193: The Masons and Gray Aliens are not in our chain of command.

194: Shouldn’t take incriminating photos of my chain of command.

195: Shouldn’t use Photoshop® to create incriminating photos of my chain of command.

196: I am not allowed to give tattoos.

197: I am not allowed to sing “Henry the VIII I am” until verse 68 ever again.

198: Not allowed to lead a “Coup” during training missions.

199: I should not confess to crimes that took place before I was born.

200: My chain of command is not interested in why I “just happen” to have a kilt, an inflatable sheep, and a box of rubber bands in the back of my car.

201: Must not valiantly push officers onto hand grenades to save the squad.
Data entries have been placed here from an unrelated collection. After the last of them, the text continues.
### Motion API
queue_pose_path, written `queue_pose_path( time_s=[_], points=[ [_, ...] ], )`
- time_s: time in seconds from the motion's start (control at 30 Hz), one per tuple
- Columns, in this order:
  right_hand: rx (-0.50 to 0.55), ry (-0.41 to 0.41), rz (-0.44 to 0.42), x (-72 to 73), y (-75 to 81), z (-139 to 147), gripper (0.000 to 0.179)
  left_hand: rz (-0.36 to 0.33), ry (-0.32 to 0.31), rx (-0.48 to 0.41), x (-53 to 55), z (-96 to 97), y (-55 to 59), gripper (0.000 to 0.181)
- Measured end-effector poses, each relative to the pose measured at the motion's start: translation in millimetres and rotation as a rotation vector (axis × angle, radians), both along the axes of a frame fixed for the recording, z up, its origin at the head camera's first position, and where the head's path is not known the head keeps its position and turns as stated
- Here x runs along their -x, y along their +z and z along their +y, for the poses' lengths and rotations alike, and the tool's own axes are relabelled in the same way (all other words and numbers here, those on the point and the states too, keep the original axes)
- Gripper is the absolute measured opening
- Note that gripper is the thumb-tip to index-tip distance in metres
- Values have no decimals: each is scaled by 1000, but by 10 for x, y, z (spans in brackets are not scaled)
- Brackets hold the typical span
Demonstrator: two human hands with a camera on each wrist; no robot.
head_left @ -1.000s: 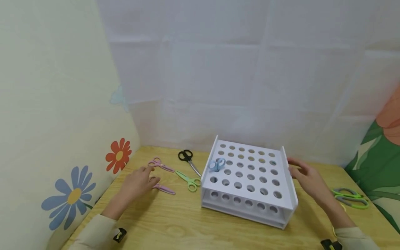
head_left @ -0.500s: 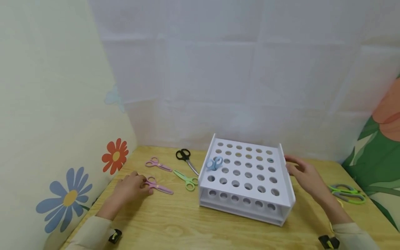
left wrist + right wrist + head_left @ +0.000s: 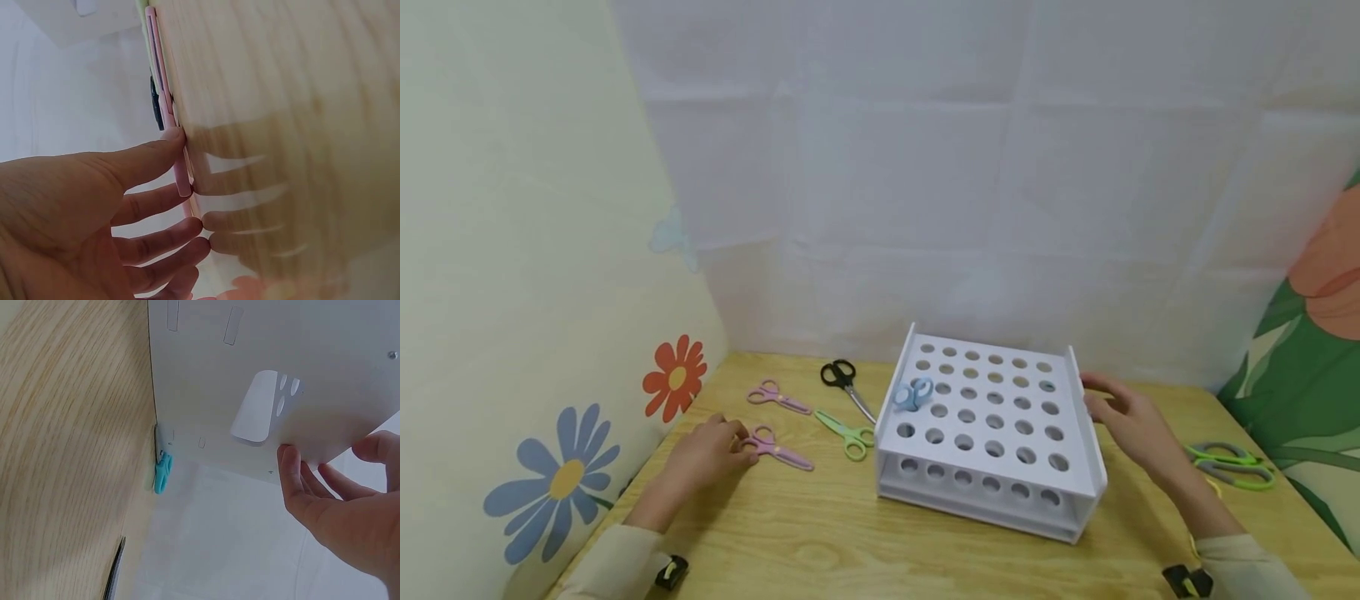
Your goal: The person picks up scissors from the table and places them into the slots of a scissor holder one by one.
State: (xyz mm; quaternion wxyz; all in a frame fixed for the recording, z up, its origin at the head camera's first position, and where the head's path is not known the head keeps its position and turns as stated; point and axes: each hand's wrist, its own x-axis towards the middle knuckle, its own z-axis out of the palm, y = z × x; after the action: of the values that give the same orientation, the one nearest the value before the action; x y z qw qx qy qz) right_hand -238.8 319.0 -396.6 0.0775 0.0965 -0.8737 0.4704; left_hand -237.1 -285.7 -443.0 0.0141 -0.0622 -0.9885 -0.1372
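Note:
My left hand (image 3: 703,454) is at the nearer pink-purple scissors (image 3: 786,455), which lie on the wooden table. In the left wrist view, thumb and forefinger pinch the handle end of the scissors (image 3: 164,81); the other fingertips meet the tabletop. On the far side of the table, my right hand (image 3: 1135,429) is at the white rack (image 3: 992,479) with rows of round holes. Its slightly bent fingers (image 3: 291,464) touch the outer side panel near the top edge. Light blue scissors (image 3: 913,394) stand in a left-hand hole, handles up, blades hidden.
Beyond the left hand lie another pink-purple pair of scissors (image 3: 778,397), light green scissors (image 3: 850,437) and black-handled scissors (image 3: 842,377). Green-grey scissors (image 3: 1228,465) are at the far right. Teal handles (image 3: 164,472) show beside the rack's base. A white sheet (image 3: 970,192) backs the table.
My left hand has come down from above the nearer pink-purple scissors onto their handle end. The right hand stays at the rack. The head view has shifted slightly.

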Motion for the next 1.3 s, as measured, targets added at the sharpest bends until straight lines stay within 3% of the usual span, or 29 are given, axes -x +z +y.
queue_pose_path(
  time_s=[0.5, 0.97, 1.3],
  points=[
    [5, -7, -13, 19, -15, 17, 56, 13, 4, -13, 35, -4, -24, 37],
    [12, 4, -5, 7, 1, -24, 57, -76, -2, -195, 104, -124, -88, 34],
    [23, 6, 7, 12, -9, -6, 54, -76, -34, -465, 101, -104, -45, 40]
  ],
)
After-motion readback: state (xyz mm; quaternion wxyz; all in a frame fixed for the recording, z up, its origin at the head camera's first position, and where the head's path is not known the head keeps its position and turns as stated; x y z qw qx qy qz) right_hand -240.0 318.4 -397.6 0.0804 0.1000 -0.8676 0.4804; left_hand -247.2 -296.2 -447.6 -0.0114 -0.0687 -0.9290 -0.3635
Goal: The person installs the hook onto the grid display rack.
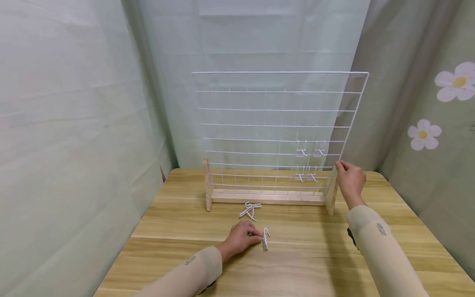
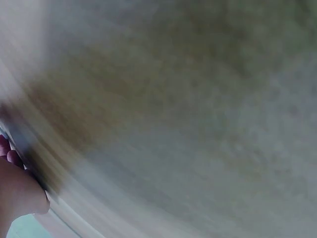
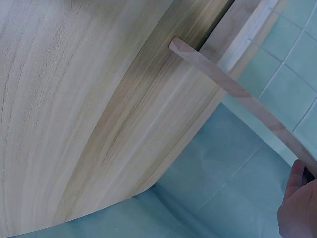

202: Despite the confusing similarity in the names, the “Safety Dance” and the “Safety Briefing” are never to be combined.

203: “To conquer the earth with an army of flying monkeys” is a bad long term goal to give the re-enlistment NCO.

204: NEVER nail a stuffed bunny to a cross and put it up in front of the Battalion Headquarters sign as an “Easter Desecration.”

205: Don’t write up false gigs on a HMMWV PMCS. (“Broken clutch pedal,” “Number three turbine has frequent flame-outs,” “flux capacitor emits loud whine when engaged.”)

206: Not allowed to get shot.

207: The Chicken and Rice MRE is *not* a personal lubricant. (Skippy wanted this noted for the record that this is not something he has ever attempted or considered! It was something we heard at dinner on 22 September 2001 and it was just so obscene it had to go here.)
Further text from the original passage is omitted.